You'd think being from Nor Cal he would be more chill


----------



## troy (Aug 21, 2016)

I just had high hopes for this one, maybe it will grow better for somebody else $5.00 + shipping it is roth 'early bird' x armeniacum 'golden globe'


----------



## John M (Aug 22, 2016)

It looks FINE! Paphs do that sometimes. It usually doesn't happen with the next growth, too. It's caused by something cultural.....basically, it's YOUR fault. That does not mean you're a bad grower, you're just not meeting the needs of that particular plant in order for it to grow a nice, compact leaf fan like you prefer. Stuff like this comes with the teritory. It's an uproven seedling. That's why you only paid $45. If it was a division of a plant that had already grown up and bloomed and was seen to be top notch, you'd have to pay hundreds for it. When you buy a seedling, you are "buying on spec". That is: (based on what you know of the parantage), you are speculating about what they will produce and since you like what you speculate you will get, you decided to buy the plant. It's NOT a matter of getting a shitty plant or not. What you got is a genetically unique individual plant that is unproven. That's what you paid for and that's what you got. Why all the bad temper? If you don't like speculating, never buy seedlings again. Only buy divisions of proven plants; but, be prepared to pay, big time for those!

So, YOU had high hopes. Is Theresa in control of what you think? NO! Plus, there's nothing wrong with the plant. It could very well grow a nice spike of fantastic flowers for you. It could very well produce a much more compact leaf fan the next time it grows one. It's a fact that certain wavelengths of light encourage "stretching" and others encourage much more compact growth. You need to do some research on your kind of lights and find out if there is an excess or deficiency in the light colour quality. Bad-mouthing Theresa is unjust and downright stupid. If you were my customer, I'd refuse to sell you anything else, ever again.


----------



## troy (Aug 22, 2016)

When I bought it 2 years ago the crown was stiff like it was going to flower then it did this ever since, so I guess I messed it up from day 1? And if my culture is so bad why are all my other plants fine, why doesn't anybody admit there are good and bad seedlings in a flask, I only started using kelp max the only hormone infused fertilizer I use this year, this stretching started 2 years ago


----------



## Happypaphy7 (Aug 22, 2016)

Calm down. You know the answer. It's no one's fault. It's the plant! lol

The only part I would consider unjust or rude was when you said "being sold a piece of ****" that to me sounded too harsh as if the nursery intentionally gave you some rootless plant covered with mealy bugs, and still won't admit or apologize. 

I hope Theresa doesn't read this comment. She is a nice pleasant person and donates to our forum, too. 

We all know that there is always uncertainty with living things.

While I would also prefer plants that grow "flat" for aesthetic reason, and better grower, your plant other wise looks fine. 
I have plants of the same batch ( Parvi x multi) that exhibit differences.

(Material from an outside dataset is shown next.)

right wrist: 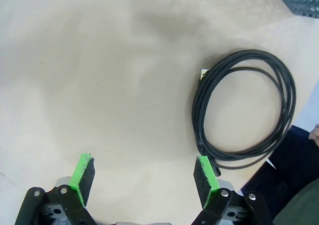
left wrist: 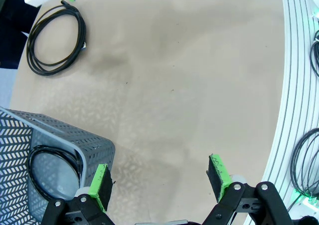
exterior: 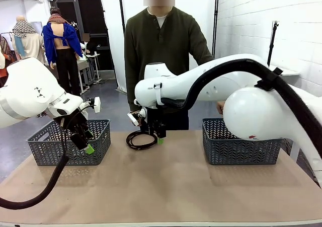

It is only expected. 
Some are growing multiple growths, and one is still a single growth after three years. 
I have a paph that are getting strong light right by the window and stretch like your plant. 
Coincidence or not, but it also happens to be an armeniacum hybrid (x hang). I have two others of the same cross, and one is in sheath. Yay!!! And has wide leaves. The others all have narrow leaves like armeniacum.
I also have had ( currently one) a couple of Maudiae hybrids that did the same thing in the high light. The ones in quite a bit of shade grew fine except the leaf size of certain plants got huge. Could have been the age too. Not sure. 


I've seen your other plants. They are being grown well. 

The only time I blame the nursery is when the plant comes with lots of bugs or lots of disease marks. 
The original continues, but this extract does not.